ACTIVITY: Only the first line of the listing and the lines after it, up to and including the one containing "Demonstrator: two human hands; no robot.", should be retyped exactly.

DATASET CONTENT:

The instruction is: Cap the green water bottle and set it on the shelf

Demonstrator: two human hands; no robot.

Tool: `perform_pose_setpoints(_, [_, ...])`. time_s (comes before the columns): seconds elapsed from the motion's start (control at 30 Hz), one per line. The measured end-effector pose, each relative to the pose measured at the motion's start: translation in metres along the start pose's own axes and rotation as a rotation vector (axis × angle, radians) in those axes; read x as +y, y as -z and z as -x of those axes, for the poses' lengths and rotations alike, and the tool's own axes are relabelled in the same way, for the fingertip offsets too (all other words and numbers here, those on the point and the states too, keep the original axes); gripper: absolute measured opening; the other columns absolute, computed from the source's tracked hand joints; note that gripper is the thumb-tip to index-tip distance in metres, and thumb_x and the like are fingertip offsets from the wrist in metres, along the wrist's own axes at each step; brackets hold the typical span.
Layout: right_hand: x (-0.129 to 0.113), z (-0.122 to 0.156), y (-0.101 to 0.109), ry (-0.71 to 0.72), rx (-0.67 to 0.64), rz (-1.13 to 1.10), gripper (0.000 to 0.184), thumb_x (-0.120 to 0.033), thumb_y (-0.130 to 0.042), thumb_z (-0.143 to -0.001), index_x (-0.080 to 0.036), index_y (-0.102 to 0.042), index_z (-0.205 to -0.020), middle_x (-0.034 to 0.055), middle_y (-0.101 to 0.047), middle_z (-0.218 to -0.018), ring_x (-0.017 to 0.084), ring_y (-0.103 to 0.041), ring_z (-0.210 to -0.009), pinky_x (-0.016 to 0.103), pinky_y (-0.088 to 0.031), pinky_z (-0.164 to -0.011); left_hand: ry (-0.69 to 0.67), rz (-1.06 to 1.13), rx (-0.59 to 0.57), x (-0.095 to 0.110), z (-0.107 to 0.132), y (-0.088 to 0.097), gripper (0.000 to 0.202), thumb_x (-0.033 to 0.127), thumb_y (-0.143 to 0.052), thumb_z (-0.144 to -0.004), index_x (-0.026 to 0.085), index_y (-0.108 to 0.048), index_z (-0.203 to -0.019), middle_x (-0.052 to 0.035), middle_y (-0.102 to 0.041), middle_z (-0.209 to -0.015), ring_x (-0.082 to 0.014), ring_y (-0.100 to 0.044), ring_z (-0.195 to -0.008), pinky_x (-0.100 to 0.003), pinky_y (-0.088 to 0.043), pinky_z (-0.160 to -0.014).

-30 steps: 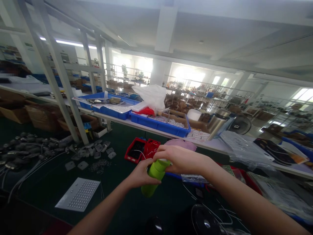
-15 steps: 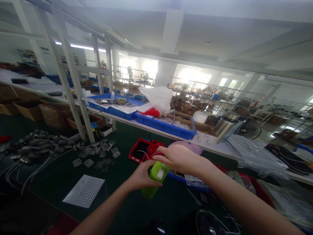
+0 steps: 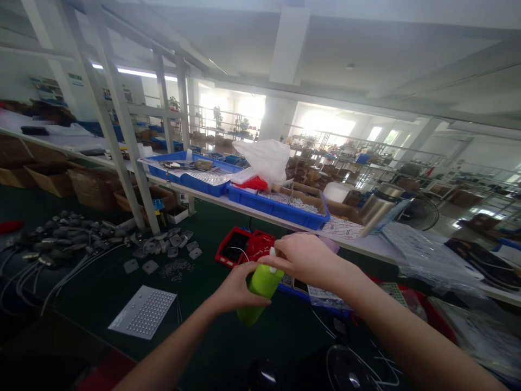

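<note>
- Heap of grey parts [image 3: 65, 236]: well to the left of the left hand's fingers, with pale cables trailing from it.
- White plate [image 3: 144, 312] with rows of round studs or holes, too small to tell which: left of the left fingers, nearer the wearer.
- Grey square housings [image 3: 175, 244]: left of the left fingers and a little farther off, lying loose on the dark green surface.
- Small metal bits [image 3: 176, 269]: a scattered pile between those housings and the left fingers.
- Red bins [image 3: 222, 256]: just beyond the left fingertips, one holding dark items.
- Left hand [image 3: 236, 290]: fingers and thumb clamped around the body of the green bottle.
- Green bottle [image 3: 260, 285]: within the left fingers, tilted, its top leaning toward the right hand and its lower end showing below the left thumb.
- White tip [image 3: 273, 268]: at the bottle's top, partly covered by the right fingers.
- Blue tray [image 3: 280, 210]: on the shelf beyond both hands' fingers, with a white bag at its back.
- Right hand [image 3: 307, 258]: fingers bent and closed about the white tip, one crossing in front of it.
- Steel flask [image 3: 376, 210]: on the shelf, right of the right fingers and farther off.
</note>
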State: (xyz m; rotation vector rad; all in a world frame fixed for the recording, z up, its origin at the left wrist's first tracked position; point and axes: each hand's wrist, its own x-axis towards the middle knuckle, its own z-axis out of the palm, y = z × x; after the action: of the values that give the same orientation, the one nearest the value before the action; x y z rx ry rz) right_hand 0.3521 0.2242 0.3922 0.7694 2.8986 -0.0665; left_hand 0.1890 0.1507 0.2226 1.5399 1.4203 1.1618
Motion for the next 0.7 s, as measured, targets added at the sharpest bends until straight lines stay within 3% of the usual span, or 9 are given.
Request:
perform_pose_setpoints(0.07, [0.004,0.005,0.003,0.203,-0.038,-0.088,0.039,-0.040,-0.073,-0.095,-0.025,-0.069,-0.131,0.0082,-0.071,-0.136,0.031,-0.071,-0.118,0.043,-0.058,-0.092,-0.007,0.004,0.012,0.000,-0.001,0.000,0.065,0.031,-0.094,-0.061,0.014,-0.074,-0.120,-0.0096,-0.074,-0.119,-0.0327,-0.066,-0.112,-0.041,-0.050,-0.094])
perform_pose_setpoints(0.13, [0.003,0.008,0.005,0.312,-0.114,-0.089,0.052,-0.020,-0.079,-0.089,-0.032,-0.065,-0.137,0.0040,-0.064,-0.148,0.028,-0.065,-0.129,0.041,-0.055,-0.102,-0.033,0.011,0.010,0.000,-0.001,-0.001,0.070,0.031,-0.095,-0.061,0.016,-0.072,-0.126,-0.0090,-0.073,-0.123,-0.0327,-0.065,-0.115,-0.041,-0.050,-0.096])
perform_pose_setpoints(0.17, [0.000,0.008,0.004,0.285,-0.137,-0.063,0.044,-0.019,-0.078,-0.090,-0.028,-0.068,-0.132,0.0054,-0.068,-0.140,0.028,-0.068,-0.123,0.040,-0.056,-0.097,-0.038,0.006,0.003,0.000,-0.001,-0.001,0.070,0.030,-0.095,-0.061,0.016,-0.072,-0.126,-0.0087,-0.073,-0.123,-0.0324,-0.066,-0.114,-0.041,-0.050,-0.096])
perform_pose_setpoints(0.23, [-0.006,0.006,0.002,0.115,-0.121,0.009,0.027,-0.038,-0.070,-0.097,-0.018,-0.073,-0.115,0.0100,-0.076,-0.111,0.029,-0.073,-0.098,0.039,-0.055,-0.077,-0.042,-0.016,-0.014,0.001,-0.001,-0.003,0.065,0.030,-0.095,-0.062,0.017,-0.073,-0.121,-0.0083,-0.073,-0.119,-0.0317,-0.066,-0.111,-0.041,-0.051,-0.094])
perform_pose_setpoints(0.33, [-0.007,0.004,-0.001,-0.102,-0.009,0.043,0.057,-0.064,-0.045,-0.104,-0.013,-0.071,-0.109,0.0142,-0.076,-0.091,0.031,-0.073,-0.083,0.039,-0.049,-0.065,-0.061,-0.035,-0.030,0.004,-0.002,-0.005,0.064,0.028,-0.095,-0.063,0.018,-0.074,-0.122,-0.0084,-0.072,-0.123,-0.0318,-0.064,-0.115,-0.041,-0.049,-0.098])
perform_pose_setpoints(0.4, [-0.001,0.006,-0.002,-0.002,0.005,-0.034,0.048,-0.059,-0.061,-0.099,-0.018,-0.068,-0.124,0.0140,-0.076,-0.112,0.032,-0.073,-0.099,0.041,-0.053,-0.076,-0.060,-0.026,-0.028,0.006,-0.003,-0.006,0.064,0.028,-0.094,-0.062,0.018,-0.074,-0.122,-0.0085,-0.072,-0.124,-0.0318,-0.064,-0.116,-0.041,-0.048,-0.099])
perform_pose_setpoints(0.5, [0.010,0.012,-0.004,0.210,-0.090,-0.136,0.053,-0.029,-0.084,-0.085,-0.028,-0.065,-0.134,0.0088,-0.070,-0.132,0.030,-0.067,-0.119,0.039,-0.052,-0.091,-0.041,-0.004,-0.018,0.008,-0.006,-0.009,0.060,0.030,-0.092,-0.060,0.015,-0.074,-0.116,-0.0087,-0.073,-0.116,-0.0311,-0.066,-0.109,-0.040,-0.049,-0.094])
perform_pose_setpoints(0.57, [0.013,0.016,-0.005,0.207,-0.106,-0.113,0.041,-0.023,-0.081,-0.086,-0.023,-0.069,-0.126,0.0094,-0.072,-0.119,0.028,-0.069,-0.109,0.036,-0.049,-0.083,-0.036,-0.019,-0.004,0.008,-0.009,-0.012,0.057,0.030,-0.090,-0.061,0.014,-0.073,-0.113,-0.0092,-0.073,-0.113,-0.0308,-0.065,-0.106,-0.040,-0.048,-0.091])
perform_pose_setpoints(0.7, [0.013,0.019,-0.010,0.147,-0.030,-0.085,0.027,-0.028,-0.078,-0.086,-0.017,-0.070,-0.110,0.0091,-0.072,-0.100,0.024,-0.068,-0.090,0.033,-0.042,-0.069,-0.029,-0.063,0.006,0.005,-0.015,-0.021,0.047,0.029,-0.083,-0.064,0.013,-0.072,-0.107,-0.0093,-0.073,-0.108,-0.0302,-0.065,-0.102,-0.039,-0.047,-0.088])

OUTPUT FOR THIS TASK:
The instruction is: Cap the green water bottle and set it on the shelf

Demonstrator: two human hands; no robot.

The exercise requires no further work.